The latest numbers demonstrate Louisiana’s strong growth in exports, said Dominik Knoll, chief executive officer of the center. The sustained growth in primary metal manufacturing and machinery (except for electrical goods), is especially exciting, he said.
“These industries are key players in our plans to increase local manufacturing,” Knoll said.
The state’s largest export markets through the first two quarters were Mexico, $3.26 billion; China, $2.58 billion, and Singapore, $1.53 billion. The other Top 10 export markets were Japan, Canada, Brazil, the Netherlands, Panama, Egypt, and France. The strongest growth in second-quarter export markets took place in Panama, up 112.4 percent or $484 million; Singapore, up 44.3 percent or $469 million; and France, up 34.2 percent or $187 million.
The largest declines took place in exports to The Netherlands, down 38.7 percent; Egypt, down 17 percent; China, down 16.8 percent; and Japan, down 15.6 percent.

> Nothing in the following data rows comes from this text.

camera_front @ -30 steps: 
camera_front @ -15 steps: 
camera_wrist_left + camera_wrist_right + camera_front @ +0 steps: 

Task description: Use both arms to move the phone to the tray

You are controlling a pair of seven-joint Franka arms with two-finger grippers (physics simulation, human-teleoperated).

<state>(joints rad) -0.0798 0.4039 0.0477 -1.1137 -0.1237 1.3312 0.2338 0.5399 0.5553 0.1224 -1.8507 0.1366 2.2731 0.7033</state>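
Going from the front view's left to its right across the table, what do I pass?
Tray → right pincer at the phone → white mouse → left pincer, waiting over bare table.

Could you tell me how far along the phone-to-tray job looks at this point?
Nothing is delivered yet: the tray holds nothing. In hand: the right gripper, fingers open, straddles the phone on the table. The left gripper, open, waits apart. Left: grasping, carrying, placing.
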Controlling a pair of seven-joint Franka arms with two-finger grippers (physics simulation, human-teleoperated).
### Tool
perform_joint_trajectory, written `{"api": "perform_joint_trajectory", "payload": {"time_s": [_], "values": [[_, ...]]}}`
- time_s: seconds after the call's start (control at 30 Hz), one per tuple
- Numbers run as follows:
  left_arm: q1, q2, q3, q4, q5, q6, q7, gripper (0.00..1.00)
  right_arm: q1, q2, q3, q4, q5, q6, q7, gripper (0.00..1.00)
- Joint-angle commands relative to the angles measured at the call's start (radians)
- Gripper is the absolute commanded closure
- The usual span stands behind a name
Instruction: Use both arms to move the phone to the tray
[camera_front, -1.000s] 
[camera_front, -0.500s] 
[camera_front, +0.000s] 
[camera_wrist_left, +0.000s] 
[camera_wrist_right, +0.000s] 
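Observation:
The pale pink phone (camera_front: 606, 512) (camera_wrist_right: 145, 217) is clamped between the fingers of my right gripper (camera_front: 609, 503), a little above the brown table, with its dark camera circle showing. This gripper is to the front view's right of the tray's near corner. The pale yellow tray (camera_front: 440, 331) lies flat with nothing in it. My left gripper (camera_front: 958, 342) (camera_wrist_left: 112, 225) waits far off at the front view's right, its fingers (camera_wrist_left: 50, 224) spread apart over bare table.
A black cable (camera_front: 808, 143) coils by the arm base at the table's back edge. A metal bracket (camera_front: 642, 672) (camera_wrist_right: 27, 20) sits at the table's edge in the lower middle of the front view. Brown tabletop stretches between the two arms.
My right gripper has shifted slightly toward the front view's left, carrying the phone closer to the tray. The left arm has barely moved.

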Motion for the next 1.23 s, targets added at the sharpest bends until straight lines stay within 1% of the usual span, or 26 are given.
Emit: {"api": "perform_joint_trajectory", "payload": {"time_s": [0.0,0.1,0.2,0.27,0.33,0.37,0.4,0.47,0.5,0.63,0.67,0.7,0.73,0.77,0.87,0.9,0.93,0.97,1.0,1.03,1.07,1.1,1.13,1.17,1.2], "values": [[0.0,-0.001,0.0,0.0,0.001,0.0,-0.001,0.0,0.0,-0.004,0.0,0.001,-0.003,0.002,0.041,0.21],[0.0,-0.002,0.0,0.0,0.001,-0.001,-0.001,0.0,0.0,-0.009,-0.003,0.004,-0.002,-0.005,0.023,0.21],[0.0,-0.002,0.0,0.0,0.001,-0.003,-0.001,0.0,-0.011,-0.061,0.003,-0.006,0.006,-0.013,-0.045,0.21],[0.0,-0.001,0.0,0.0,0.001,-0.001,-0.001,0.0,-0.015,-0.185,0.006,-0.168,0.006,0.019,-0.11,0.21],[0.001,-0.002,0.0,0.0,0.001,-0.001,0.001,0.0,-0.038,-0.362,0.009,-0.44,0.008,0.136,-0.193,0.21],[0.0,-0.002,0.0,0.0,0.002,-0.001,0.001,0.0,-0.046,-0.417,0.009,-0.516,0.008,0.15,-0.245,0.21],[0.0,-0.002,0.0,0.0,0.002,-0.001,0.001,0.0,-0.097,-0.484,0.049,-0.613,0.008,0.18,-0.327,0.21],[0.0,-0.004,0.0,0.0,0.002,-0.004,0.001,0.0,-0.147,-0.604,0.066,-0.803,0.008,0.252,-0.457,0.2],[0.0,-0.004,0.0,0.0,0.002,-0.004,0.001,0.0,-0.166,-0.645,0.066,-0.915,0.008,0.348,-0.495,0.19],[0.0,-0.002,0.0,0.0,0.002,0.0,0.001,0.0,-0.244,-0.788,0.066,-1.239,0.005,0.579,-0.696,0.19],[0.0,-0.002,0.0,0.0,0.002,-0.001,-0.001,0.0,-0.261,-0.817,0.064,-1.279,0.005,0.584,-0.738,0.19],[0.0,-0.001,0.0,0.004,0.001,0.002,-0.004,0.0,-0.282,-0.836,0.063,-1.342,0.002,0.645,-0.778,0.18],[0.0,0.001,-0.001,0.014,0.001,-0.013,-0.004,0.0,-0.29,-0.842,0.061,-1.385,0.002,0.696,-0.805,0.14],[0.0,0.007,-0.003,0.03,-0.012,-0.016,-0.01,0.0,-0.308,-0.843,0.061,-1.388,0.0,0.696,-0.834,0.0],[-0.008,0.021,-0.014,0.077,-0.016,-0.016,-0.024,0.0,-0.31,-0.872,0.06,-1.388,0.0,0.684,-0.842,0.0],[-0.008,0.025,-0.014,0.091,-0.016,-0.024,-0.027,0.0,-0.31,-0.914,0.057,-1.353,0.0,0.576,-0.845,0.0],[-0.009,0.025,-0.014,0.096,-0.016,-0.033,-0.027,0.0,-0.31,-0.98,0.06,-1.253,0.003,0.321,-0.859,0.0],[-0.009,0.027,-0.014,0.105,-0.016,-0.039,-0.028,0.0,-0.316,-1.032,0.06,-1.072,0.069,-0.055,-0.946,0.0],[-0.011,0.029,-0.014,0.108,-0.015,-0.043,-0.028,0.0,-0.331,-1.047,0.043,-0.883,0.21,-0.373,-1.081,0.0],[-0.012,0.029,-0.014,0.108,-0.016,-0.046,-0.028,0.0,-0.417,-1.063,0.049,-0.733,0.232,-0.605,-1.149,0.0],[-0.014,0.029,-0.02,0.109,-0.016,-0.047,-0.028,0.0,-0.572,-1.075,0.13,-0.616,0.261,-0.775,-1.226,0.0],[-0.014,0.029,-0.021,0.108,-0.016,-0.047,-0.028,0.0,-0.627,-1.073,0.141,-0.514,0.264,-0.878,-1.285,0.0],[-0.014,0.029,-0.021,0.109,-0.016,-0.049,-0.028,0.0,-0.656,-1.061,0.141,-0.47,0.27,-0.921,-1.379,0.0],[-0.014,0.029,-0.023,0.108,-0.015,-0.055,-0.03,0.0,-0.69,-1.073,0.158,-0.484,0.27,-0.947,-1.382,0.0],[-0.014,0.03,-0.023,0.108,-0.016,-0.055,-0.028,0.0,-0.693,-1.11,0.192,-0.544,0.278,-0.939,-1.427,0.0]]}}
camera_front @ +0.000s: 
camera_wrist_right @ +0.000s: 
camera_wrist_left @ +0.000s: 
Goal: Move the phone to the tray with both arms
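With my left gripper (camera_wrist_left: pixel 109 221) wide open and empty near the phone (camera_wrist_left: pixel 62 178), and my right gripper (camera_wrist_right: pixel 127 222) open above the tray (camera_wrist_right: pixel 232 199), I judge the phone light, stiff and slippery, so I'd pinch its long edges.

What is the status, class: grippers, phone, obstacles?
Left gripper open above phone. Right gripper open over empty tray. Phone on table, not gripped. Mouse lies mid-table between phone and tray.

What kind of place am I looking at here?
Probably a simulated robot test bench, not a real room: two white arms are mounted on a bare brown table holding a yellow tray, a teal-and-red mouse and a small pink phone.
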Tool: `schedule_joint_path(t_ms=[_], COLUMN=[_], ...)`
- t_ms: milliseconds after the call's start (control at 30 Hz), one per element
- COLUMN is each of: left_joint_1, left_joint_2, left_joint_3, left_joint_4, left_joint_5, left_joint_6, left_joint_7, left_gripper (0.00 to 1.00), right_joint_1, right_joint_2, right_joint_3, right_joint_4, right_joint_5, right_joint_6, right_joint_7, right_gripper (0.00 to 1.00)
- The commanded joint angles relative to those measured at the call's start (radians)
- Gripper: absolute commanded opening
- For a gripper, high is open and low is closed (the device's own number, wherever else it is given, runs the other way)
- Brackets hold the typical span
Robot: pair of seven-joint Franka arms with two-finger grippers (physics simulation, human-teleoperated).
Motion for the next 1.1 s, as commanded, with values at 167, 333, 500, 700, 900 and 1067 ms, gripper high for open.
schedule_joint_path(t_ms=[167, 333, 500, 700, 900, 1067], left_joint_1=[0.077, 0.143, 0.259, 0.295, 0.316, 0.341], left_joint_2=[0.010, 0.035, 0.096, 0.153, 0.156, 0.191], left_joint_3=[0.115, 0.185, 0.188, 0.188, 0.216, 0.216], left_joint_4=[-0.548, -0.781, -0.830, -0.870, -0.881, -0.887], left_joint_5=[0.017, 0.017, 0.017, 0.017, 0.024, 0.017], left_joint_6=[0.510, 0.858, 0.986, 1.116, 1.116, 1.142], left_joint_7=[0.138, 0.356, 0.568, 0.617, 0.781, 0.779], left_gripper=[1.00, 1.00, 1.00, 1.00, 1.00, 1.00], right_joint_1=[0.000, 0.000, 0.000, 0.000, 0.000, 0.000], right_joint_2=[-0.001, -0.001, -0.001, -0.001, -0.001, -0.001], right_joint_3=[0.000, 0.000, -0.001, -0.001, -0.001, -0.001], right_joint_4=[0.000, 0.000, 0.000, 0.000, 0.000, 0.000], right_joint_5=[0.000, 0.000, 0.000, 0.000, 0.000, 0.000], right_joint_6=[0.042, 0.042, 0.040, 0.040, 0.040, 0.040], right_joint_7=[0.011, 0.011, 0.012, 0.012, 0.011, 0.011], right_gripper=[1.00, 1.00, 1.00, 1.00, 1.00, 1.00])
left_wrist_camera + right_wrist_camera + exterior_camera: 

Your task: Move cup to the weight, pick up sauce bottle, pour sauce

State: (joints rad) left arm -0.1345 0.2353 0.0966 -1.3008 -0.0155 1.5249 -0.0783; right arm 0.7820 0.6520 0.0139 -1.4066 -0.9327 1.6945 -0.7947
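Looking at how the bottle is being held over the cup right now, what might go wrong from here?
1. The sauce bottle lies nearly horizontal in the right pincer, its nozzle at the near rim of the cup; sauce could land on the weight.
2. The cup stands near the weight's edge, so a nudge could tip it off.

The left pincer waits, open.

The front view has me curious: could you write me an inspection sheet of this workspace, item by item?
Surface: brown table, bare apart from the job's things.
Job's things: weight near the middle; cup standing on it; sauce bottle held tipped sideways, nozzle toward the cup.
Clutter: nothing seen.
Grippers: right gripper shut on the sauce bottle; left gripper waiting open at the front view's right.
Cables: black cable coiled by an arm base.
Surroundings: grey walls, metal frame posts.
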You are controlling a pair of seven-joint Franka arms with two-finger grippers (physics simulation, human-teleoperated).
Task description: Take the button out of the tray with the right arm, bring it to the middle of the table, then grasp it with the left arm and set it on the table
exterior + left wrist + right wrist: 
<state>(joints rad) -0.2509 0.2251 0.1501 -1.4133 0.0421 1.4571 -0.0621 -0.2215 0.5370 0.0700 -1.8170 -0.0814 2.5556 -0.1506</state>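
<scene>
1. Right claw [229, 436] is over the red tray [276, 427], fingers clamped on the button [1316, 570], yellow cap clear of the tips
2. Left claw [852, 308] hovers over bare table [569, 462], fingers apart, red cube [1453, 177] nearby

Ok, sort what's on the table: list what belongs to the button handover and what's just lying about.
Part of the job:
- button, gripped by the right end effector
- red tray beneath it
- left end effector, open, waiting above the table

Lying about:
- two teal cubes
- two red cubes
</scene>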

Petroleum and coal products, agriculture products and chemicals continued to perform well. The WTC report covers the exports of Louisiana-originating products and some major commingled bulk commodities, such as grain and coal, produced in other states, and shipped abroad from Louisiana’s ports. The latter are recorded as Louisiana exports because of U.S. Department of the Census standards used to calculate exports.
Exports of petroleum and coal products totaled $11.7 billion during the first half. The major importers were Mexico, which boosted its imports by 66.8 percent; Singapore and the Netherlands. Shipments also increased to Peru, up 233.2 percent; Ecuador, up 172.5 percent; and Panama, up 73.9 percent
“These increases most likely relate to increased shipments of refined products, primarily diesel fuel.” said Eric Smith, associate director of the Tulane Energy Institute and chair of the Trade Center’s Energy Committee.
The demand is being driven by three things: improving economic conditions in some of the countries; higher costs for Brent-based crude compared to the heavy, sour crudes used in Gulf Coast refineries; and a reduction in those countries’ refining capacity because they haven’t maintained those facilities.
Meanwhile, Louisiana’s exports of agricultural products fell by 19.7 percent, although shipments of food and kindred products jumped by 23 percent.
Jerry Hingle, executive director, Southern United States Trade Association, said corn and soybean shipments fell due to a short supply in the United States and an increase globally.
“But the great news is that our rice exports as well as shipments of high-value commodities such as poultry and forest products are growing sharply. For the U.S. as a whole, agriculture exports are expected to reach an all-time record this year,” Hingle said.